§ **WORK REQUEST**
Please restate every line below exactly, without any pictures.

**** SUPPLIED MATERIAL ****

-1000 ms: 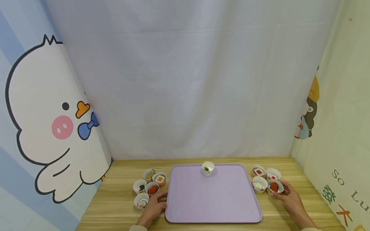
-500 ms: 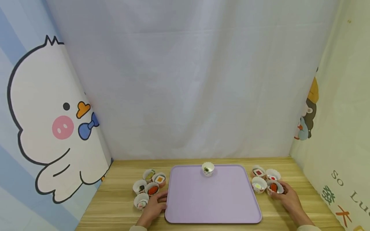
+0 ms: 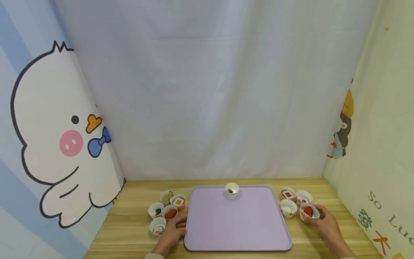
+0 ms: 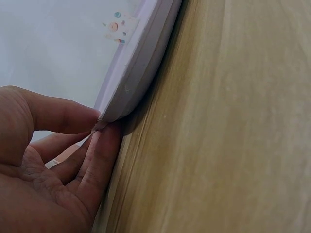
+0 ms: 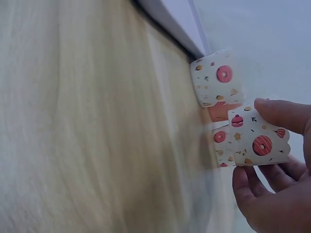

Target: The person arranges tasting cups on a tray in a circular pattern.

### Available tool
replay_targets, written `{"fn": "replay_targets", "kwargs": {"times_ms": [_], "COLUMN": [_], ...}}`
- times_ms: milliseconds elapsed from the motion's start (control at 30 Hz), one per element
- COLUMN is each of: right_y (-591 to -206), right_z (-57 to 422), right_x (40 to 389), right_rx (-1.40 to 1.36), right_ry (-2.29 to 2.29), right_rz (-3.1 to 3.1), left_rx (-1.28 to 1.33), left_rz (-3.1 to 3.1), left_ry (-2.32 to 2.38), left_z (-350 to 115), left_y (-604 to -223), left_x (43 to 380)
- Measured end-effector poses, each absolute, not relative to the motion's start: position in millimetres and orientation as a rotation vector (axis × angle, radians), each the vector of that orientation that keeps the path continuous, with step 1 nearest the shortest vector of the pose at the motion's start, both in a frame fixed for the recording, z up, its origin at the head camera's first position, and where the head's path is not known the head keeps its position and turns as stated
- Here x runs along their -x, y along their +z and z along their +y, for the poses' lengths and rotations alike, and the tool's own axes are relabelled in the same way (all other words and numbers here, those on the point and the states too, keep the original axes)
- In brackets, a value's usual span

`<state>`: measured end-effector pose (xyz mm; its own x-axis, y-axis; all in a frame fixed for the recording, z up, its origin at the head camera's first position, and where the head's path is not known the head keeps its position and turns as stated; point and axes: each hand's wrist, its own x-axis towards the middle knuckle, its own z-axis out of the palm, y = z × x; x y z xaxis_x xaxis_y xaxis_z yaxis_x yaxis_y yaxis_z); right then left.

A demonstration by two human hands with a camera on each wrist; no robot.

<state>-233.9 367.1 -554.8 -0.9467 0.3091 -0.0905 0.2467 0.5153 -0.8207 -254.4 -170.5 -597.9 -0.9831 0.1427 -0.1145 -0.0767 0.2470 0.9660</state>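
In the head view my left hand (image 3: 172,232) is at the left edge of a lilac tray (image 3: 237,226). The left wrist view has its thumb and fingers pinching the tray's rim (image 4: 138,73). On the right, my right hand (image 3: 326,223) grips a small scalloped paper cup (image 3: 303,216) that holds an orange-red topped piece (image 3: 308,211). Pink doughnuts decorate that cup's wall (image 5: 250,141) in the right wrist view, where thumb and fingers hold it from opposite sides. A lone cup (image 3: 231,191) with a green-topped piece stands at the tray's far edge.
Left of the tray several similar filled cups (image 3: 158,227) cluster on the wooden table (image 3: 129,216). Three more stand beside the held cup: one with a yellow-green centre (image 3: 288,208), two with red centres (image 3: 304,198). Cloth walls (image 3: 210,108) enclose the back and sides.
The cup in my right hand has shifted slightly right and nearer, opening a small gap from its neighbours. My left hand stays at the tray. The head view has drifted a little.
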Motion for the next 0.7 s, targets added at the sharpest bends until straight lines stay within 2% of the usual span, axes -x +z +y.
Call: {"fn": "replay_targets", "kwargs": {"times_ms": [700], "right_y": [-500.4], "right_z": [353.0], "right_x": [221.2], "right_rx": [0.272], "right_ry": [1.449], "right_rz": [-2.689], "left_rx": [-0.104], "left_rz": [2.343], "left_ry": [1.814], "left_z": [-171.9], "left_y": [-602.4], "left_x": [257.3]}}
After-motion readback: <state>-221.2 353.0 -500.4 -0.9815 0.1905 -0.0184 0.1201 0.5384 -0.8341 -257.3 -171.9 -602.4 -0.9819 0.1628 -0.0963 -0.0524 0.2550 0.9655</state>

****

§ **ANSWER SECTION**
-1000 ms: 
-500 ms: 
+0 ms: 
+0 ms: 
+0 ms: 

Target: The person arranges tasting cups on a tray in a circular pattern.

### Available tool
replay_targets, written `{"fn": "replay_targets", "kwargs": {"times_ms": [_], "COLUMN": [_], ...}}`
- times_ms: milliseconds elapsed from the motion's start (control at 30 Hz), one per element
- COLUMN is each of: right_y (-591 to -206), right_z (-57 to 422), right_x (40 to 389), right_rx (-1.40 to 1.36), right_ry (-2.29 to 2.29), right_rz (-3.1 to 3.1), left_rx (-1.28 to 1.33), left_rz (-3.1 to 3.1), left_ry (-2.32 to 2.38), left_z (-350 to 115), left_y (-604 to -223), left_x (43 to 380)
- Measured end-effector poses, each absolute, not relative to the motion's start: position in millimetres and orientation as a rotation vector (axis × angle, radians), each the vector of that orientation that keeps the path continuous, with step 1 nearest the shortest vector of the pose at the motion's start, both in a frame fixed for the recording, z up, its origin at the head camera's first position, and where the head's path is not known the head keeps its position and turns as stated
- Here x runs along their -x, y along their +z and z along their +y, for the poses' lengths and rotations alike, and the tool's own axes are relabelled in the same way (all other words and numbers here, those on the point and the states too, keep the original axes)
- In brackets, a value's usual span

`<state>`: measured end-effector pose (xyz mm; its own x-axis, y-axis; all in a frame fixed for the recording, z up, its origin at the head camera's first position, and where the head's path is not known the head keeps its position and turns as stated; point and axes: each hand's wrist, its own x-axis towards the middle knuckle, its own z-axis out of the palm, y = z × x; x y z xaxis_x xaxis_y xaxis_z yaxis_x yaxis_y yaxis_z); right then left.

A demonstration by two human hands with a camera on each wrist; no robot.

<state>-233.9 367.1 -554.8 -0.9467 0.3091 -0.0905 0.2467 0.5153 -0.8207 -254.4 -170.5 -597.9 -0.9831 0.1427 -0.1145 -0.0767 0.2470 0.9660</state>
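In the head view my left hand (image 3: 172,232) is at the left edge of a lilac tray (image 3: 237,226). The left wrist view has its thumb and fingers pinching the tray's rim (image 4: 138,73). On the right, my right hand (image 3: 326,223) grips a small scalloped paper cup (image 3: 303,216) that holds an orange-red topped piece (image 3: 308,211). Pink doughnuts decorate that cup's wall (image 5: 250,141) in the right wrist view, where thumb and fingers hold it from opposite sides. A lone cup (image 3: 231,191) with a green-topped piece stands at the tray's far edge.
Left of the tray several similar filled cups (image 3: 158,227) cluster on the wooden table (image 3: 129,216). Three more stand beside the held cup: one with a yellow-green centre (image 3: 288,208), two with red centres (image 3: 304,198). Cloth walls (image 3: 210,108) enclose the back and sides.
The cup in my right hand has shifted slightly right and nearer, opening a small gap from its neighbours. My left hand stays at the tray. The head view has drifted a little.
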Motion for the next 0.7 s, targets added at the sharpest bends until straight lines stay within 2% of the usual span, axes -x +z +y.
Call: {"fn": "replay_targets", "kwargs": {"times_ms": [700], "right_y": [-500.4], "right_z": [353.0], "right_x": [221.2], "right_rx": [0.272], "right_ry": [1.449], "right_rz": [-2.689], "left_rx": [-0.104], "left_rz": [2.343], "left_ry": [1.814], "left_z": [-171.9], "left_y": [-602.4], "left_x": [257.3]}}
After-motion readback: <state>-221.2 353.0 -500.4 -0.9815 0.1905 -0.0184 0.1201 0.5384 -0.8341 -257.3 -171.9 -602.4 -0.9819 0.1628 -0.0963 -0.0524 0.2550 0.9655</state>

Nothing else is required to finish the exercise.